> _Action item_
Line by line, copy the data below exactly.

···

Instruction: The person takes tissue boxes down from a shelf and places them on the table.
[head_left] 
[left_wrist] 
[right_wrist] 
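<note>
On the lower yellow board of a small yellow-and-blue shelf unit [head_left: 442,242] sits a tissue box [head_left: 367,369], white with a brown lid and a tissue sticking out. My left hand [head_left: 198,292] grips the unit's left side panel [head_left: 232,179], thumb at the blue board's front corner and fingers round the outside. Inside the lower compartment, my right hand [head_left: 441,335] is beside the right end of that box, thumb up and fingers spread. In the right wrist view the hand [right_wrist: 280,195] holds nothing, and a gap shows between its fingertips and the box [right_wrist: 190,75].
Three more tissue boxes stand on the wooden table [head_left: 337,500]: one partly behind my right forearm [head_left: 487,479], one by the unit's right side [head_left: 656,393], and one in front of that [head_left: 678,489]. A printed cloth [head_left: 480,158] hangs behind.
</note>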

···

> _Your solution_
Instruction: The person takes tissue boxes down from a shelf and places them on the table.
[head_left] 
[left_wrist] 
[right_wrist] 
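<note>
On the lower yellow board of a small yellow-and-blue shelf unit [head_left: 442,242] sits a tissue box [head_left: 367,369], white with a brown lid and a tissue sticking out. My left hand [head_left: 198,292] grips the unit's left side panel [head_left: 232,179], thumb at the blue board's front corner and fingers round the outside. Inside the lower compartment, my right hand [head_left: 441,335] is beside the right end of that box, thumb up and fingers spread. In the right wrist view the hand [right_wrist: 280,195] holds nothing, and a gap shows between its fingertips and the box [right_wrist: 190,75].
Three more tissue boxes stand on the wooden table [head_left: 337,500]: one partly behind my right forearm [head_left: 487,479], one by the unit's right side [head_left: 656,393], and one in front of that [head_left: 678,489]. A printed cloth [head_left: 480,158] hangs behind.
</note>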

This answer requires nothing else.